### Task to carry out
Transcribe all the data below exactly, leaving its pictures out.

### Records for processing
□ □ □ □ □

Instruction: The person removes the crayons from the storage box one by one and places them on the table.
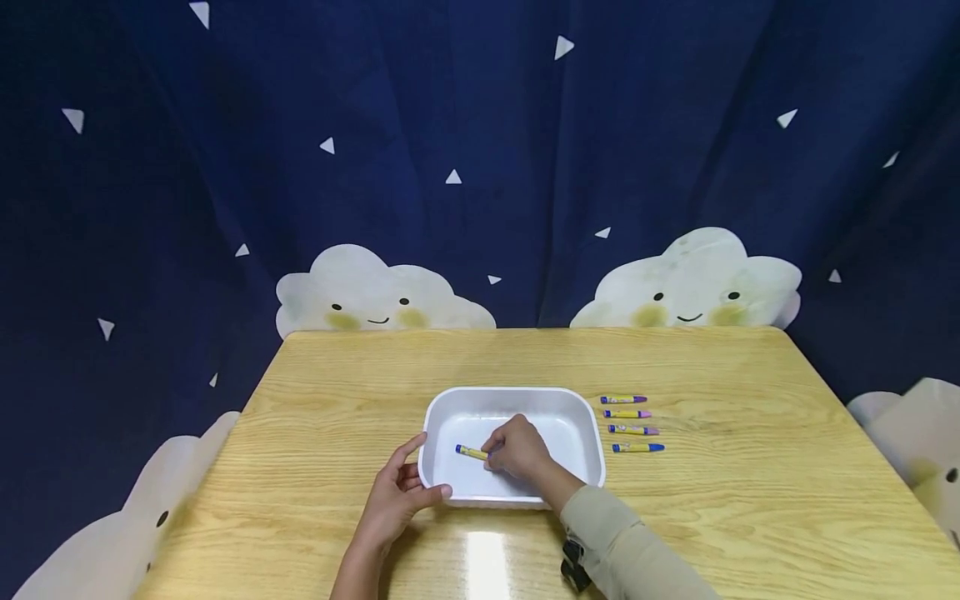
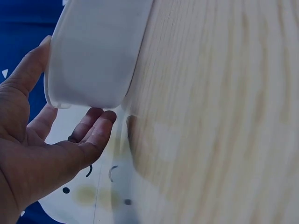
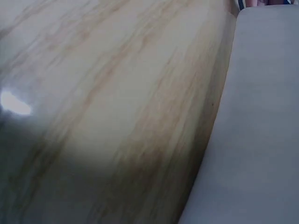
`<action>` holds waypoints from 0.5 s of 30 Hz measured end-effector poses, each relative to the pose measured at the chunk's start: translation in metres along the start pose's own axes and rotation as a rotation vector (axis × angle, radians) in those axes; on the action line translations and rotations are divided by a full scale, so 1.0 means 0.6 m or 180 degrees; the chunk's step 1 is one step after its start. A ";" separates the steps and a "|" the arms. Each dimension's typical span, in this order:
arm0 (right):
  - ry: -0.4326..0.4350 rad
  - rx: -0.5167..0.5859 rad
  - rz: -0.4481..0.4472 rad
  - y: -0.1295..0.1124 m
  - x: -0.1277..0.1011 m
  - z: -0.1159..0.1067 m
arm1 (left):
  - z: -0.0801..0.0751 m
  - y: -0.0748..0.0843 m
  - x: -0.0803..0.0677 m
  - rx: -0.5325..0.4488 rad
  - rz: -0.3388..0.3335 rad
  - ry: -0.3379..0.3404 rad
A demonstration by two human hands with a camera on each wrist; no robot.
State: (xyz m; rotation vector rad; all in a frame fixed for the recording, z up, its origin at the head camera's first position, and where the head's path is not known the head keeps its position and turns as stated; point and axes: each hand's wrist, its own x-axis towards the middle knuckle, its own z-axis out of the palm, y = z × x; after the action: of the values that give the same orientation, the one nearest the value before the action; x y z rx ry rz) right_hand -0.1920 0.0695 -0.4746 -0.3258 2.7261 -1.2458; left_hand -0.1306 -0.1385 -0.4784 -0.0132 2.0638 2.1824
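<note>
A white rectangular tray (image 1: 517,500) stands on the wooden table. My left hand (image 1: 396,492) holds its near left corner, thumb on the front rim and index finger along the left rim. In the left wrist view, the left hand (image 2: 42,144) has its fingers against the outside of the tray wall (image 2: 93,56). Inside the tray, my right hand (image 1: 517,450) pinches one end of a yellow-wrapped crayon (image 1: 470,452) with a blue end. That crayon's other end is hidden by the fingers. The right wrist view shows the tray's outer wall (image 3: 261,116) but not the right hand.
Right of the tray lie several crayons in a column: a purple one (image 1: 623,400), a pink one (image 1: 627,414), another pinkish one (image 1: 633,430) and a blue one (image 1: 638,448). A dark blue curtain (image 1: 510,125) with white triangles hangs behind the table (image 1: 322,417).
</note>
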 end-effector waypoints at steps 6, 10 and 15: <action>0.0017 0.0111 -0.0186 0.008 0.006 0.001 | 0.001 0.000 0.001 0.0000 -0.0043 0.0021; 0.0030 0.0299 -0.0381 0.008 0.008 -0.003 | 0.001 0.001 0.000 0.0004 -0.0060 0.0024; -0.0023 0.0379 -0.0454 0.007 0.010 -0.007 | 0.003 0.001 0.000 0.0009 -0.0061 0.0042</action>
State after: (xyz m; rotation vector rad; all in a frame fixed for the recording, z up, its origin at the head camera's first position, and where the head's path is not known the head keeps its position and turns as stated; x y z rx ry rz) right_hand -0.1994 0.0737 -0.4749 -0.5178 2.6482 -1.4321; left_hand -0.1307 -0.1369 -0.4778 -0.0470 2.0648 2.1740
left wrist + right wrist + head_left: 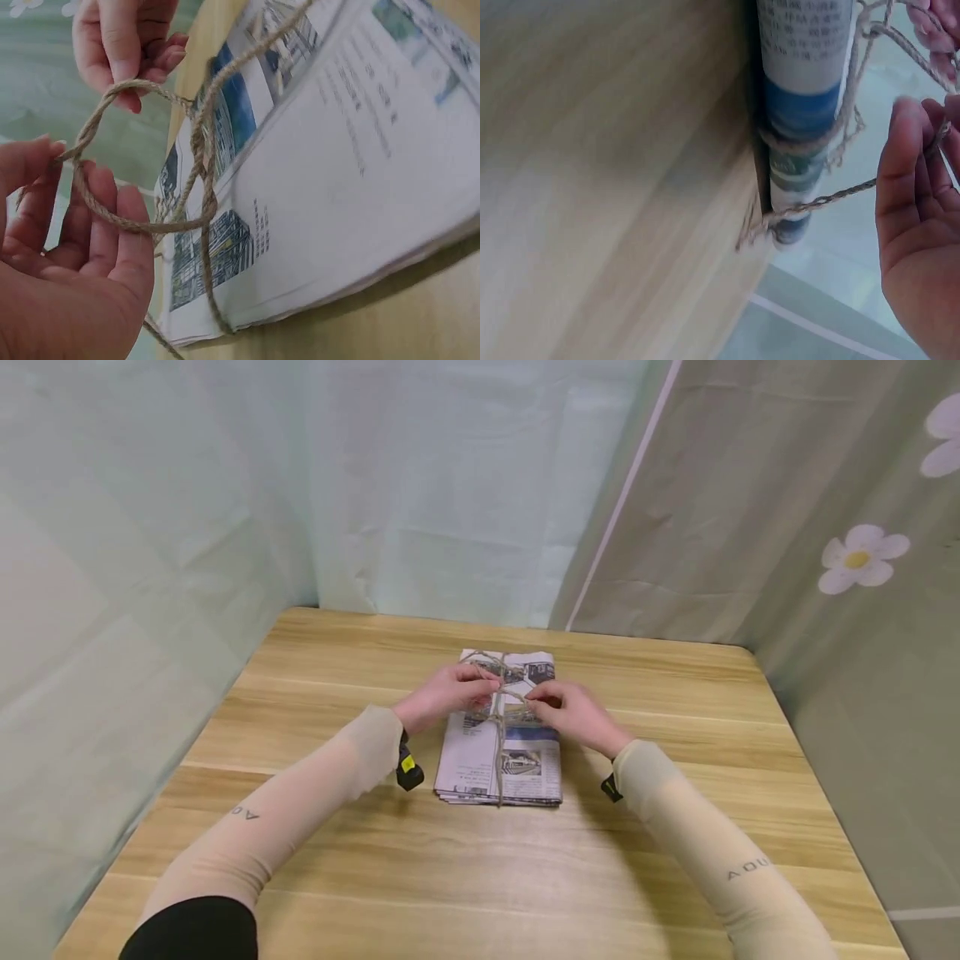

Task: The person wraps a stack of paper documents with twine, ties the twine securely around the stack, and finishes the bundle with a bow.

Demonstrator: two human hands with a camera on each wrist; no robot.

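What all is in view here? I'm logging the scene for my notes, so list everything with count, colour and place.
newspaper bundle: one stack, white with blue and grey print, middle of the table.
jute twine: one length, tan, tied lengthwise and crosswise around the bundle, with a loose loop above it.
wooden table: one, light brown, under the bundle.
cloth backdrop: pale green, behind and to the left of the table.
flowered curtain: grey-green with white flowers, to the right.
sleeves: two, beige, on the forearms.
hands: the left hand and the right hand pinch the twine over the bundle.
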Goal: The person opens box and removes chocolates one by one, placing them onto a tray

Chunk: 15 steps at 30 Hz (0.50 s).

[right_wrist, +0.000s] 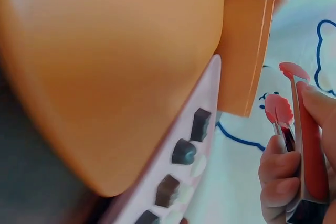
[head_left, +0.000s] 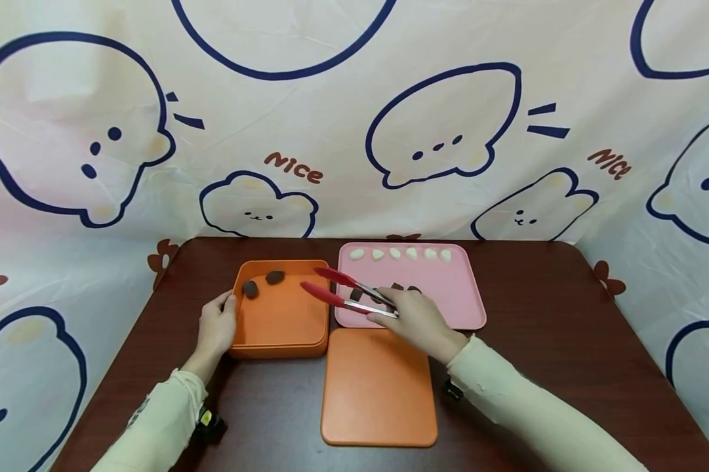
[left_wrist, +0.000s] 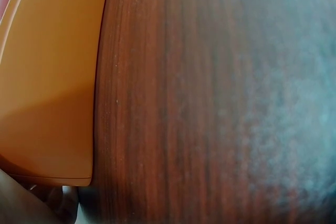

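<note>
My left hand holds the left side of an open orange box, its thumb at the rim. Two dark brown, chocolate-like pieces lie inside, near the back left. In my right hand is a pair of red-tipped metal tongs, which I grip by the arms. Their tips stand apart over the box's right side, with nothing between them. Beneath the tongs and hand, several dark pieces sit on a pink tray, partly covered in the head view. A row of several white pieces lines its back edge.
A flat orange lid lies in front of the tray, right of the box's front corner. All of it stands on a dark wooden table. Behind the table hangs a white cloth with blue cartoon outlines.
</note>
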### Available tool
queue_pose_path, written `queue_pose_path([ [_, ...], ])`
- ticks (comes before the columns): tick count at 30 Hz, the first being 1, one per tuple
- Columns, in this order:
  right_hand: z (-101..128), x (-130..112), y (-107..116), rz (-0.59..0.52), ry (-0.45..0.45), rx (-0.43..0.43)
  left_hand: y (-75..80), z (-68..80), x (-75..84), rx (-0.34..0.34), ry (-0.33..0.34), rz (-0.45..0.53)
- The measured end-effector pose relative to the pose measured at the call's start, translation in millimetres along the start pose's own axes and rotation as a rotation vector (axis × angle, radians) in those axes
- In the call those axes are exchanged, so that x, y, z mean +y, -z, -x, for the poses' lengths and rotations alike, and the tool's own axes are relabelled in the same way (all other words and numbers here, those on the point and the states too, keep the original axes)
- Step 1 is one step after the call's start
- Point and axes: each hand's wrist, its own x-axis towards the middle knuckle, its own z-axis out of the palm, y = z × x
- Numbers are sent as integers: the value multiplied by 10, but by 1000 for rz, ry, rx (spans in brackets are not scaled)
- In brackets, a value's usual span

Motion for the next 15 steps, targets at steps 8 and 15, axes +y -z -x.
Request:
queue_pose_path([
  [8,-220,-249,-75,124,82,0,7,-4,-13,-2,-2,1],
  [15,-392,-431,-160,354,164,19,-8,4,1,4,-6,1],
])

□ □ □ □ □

### Task result
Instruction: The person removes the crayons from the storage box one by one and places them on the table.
`<action>` holds waypoints from 0.5 s of 30 Hz measured end-effector poses, each relative to the pose measured at the chunk's start: translation in metres along the start pose's own axes and rotation as a rotation vector (axis × angle, radians) in those axes; on the action line translations and rotations are divided by a full scale, so 1.0 means 0.6 m or 180 degrees; the chunk's step 1 is one step after its start. A ";" separates the steps and a "|" the arms. Each dimension's typical span, in this order:
arm0 (right):
  - ry: -0.4326..0.4350 rad
  - rx: -0.5167..0.5859 rad
  - rz: -0.4481..0.4472 rad
  - y: -0.1295..0.1124 m
  - x: -0.1277..0.1011 m
  - z: -0.1159..0.1067 m
arm1 (left):
  - z: -0.0801..0.0751 m
  - y: -0.0748..0.0843 m
  - x: -0.0803..0.0677 m
  - rx: -0.5325..0.4488 rad
  - rz: -0.3388..0.3335 rad
  - ry: -0.3379..0.3404 rad
A demonstration by two human hands with a camera on each wrist; no robot.
State: (xyz m; rotation vector rad; all in a frame fixed for the recording, z up, its origin at the head camera's first position, and where the head's path is not known the head keeps its position and turns as stated; point and axes: each hand's wrist, its own x-axis towards the middle knuckle, its own z-axis out of the palm, y = z × x; after the action: of the values that give the same orientation, the one nearest the value before the action; x y z rx ry rz) right_hand -0.1920 0.0695 -0.4746 -0.3258 2.7261 -1.2458; left_hand -0.1306 -0.1385 -0.4784 -0.0132 2.0638 2.1824
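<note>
A white rectangular tray (image 1: 517,500) stands on the wooden table. My left hand (image 1: 396,492) holds its near left corner, thumb on the front rim and index finger along the left rim. In the left wrist view, the left hand (image 2: 42,144) has its fingers against the outside of the tray wall (image 2: 93,56). Inside the tray, my right hand (image 1: 517,450) pinches one end of a yellow-wrapped crayon (image 1: 470,452) with a blue end. That crayon's other end is hidden by the fingers. The right wrist view shows the tray's outer wall (image 3: 261,116) but not the right hand.
Right of the tray lie several crayons in a column: a purple one (image 1: 623,400), a pink one (image 1: 627,414), another pinkish one (image 1: 633,430) and a blue one (image 1: 638,448). A dark blue curtain (image 1: 510,125) with white triangles hangs behind the table (image 1: 322,417).
</note>
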 end-effector waypoints at steps 6, 10 and 15: <action>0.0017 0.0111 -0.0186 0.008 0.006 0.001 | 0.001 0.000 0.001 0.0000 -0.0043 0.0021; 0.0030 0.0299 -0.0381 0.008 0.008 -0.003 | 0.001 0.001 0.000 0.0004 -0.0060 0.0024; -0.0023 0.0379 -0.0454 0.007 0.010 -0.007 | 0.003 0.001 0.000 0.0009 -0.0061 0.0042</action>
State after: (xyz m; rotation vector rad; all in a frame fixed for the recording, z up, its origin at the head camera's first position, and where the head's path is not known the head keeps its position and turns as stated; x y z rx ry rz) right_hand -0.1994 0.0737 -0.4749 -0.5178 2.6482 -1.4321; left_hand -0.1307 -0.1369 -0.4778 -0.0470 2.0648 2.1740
left wrist + right wrist + head_left: 

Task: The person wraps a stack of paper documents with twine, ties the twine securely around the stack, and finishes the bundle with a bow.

Demonstrator: two human hands with a camera on each wrist; no robot.

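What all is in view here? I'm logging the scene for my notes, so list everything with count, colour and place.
newspaper bundle: one stack, white with blue and grey print, middle of the table.
jute twine: one length, tan, tied lengthwise and crosswise around the bundle, with a loose loop above it.
wooden table: one, light brown, under the bundle.
cloth backdrop: pale green, behind and to the left of the table.
flowered curtain: grey-green with white flowers, to the right.
sleeves: two, beige, on the forearms.
hands: the left hand and the right hand pinch the twine over the bundle.
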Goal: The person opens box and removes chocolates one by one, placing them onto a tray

Chunk: 15 steps at 30 Hz (0.50 s).

[right_wrist, +0.000s] 
[head_left, +0.000s] 
[left_wrist, +0.000s] 

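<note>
My left hand holds the left side of an open orange box, its thumb at the rim. Two dark brown, chocolate-like pieces lie inside, near the back left. In my right hand is a pair of red-tipped metal tongs, which I grip by the arms. Their tips stand apart over the box's right side, with nothing between them. Beneath the tongs and hand, several dark pieces sit on a pink tray, partly covered in the head view. A row of several white pieces lines its back edge.
A flat orange lid lies in front of the tray, right of the box's front corner. All of it stands on a dark wooden table. Behind the table hangs a white cloth with blue cartoon outlines.
</note>
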### Available tool
queue_pose_path, written `queue_pose_path([ [_, ...], ])`
- ticks (comes before the columns): tick count at 30 Hz, the first being 1, one per tuple
- Columns, in this order:
  right_hand: z (-101..128), x (-130..112), y (-107..116), rz (-0.59..0.52), ry (-0.45..0.45), rx (-0.43..0.43)
  left_hand: y (-75..80), z (-68..80), x (-75..84), rx (-0.34..0.34), ry (-0.33..0.34), rz (-0.45..0.53)
- The measured end-effector pose relative to the pose measured at the call's start, translation in millimetres along the start pose's own axes and rotation as a rotation vector (axis × angle, radians) in those axes
- In the call those axes are exchanged, so that x, y, z mean +y, -z, -x, for the poses' lengths and rotations alike, and the tool's own axes are relabelled in the same way (all other words and numbers here, those on the point and the states too, keep the original axes)
- Step 1 is one step after the call's start
- Point and axes: each hand's wrist, its own x-axis towards the middle knuckle, its own z-axis out of the palm, y = z × x
- Numbers are sent as integers: the value multiplied by 10, but by 1000 for rz, ry, rx (spans in brackets are not scaled)
- In brackets, a value's usual span

Motion for the next 15 steps, targets at steps 8 and 15, axes +y -z -x.
Request:
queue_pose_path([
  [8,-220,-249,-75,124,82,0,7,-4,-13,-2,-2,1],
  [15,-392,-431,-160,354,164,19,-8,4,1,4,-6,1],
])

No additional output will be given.